In early February 2026, reports emerged that Rayner had privately warned Starmer against appointing Peter Mandelson as British Ambassador to the United States. Rayner's allies stated that she advised against the move in 2024, citing public evidence of Mandelson's continued friendship with Jeffrey Epstein following the financier's 2008 conviction for child sex offences. Rayner's intervention reportedly highlighted the potential for the appointment to become a significant political liability, a warning that gained renewed attention after Mandelson was sacked from the role in September 2025 following fresh revelations about his ties to Epstein.

During a House of Commons debate, questioned the government's plan for disclosing vetting documents, asking if the Intelligence and Security Committee (ISC) should oversee the process to maintain "public confidence". Her stance effectively forced the government into a U-turn, ensuring that cross-party parliamentarians—rather than just the Cabinet Office—would determine which sensitive documents are released to the public. Following a vote on the Mandelson files, she reportedly told colleagues, "I will be ready", amid mounting pressure questioning Starmer's judgment and position as PM.

Rayner supported Andy Burnham's bid to stand as the Labour candidate in the 2026 Gorton and Denton by-election. After his candidacy was blocked by the party's National Executive Committee (NEC) and the by-election was subsequently won by Green Party candidate Hannah Spencer, Rayner said, "This result must be a wake up call. It's time to really listen – and to reflect."

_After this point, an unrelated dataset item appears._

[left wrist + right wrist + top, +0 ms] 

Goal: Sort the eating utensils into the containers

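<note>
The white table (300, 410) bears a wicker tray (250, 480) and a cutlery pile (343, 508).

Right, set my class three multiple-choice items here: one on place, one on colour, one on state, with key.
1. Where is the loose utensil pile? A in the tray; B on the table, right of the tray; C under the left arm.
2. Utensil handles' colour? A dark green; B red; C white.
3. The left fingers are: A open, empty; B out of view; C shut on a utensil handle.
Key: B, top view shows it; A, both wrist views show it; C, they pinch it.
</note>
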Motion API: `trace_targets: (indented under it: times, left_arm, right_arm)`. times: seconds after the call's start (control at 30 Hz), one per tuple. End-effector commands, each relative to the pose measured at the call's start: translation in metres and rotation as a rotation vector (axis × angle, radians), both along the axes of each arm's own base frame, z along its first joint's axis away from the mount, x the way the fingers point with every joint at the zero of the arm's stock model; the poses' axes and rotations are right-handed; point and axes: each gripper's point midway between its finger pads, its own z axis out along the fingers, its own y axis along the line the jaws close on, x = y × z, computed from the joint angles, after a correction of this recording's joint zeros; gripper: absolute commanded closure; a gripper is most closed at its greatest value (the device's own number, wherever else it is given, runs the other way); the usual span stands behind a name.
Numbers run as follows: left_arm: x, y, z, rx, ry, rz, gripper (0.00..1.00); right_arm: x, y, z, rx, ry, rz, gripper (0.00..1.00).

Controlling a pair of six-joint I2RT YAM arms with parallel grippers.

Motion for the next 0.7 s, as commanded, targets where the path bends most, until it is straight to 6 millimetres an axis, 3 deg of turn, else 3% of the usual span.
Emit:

On 17 March 2026, Rayner made a speech highly critical of the government. The speech was made at the Spring Rally of the Mainstream group of Andy Burnham. At the event held in London, she outlined her opposition to the present policies of Keir Starmer. She warned that government proposals on changes to Indefinite leave to remain are "un-British" and a "breach of trust". She also warned Labour is "running out of time" to deliver the change promised in the general election. This speech reportedly hinted at possible leadership ambitions.

On 10 May 2026, amid the 2026 Labour Party leadership crisis in response to Labour's poor results in the 2026 United Kingdom local elections, Rayner issued a statement critical of Starmer, calling for Andy Burnham to be allowed back to parliament. While she didn't endorse Burnham as a leadership candidate, she said it was a "mistake" for the party's leadership to block him from standing in the 2026 Gorton and Denton by-election. She also called for Labour to give more economic powers to regional mayors and to increase the minimum wage.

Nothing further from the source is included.